While we were still in Bucharest, my husband invited a group of Romanian friends to join us for dinner. He chose his favorite restaurant in the Athénée Plaza Hotel. When we entered, I noticed several tables of men, without women. Some of the men wore scarved turbans; all of them had dark moustaches and full, coiffed beards. They were laughing, shouting, drinking champagne, and eating caviar, while three, blonde Romanian women entertained them with their belly-dancing talents. The men, more than a dozen, one by one, went to the stage and stuffed a hundred dollar bill into each dancer’s bra. I looked around at the Romanian waiters who were unusually subservient, and the Gypsy musicians equally so, playing Arabic music. I wondered, What is going on?
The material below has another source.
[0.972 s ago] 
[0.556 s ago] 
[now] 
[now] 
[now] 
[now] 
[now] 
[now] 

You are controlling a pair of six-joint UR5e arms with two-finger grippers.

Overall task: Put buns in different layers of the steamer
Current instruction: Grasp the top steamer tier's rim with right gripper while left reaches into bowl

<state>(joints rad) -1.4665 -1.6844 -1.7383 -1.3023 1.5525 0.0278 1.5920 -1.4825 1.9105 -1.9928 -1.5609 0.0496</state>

That is when I decided to research the situation.

Gift of Diamonds contains elements of historical fiction in its narrative storyline and political fresco of Romania during the latter half of the 20th century. Nicolae Ceausescu, the ruthless dictator of Romania for twenty-four years, was at center stage during this time. Due to his insatiable ambition to be the wealthiest man in Eastern Europe, he became middleman and power broker for several Middle Eastern countries.

Ceausescu was a complex man. He was short, not more than 5’4” and his favorite pastime was to watch movies in his private screening room. His preferred films were about Napoleon, his role model.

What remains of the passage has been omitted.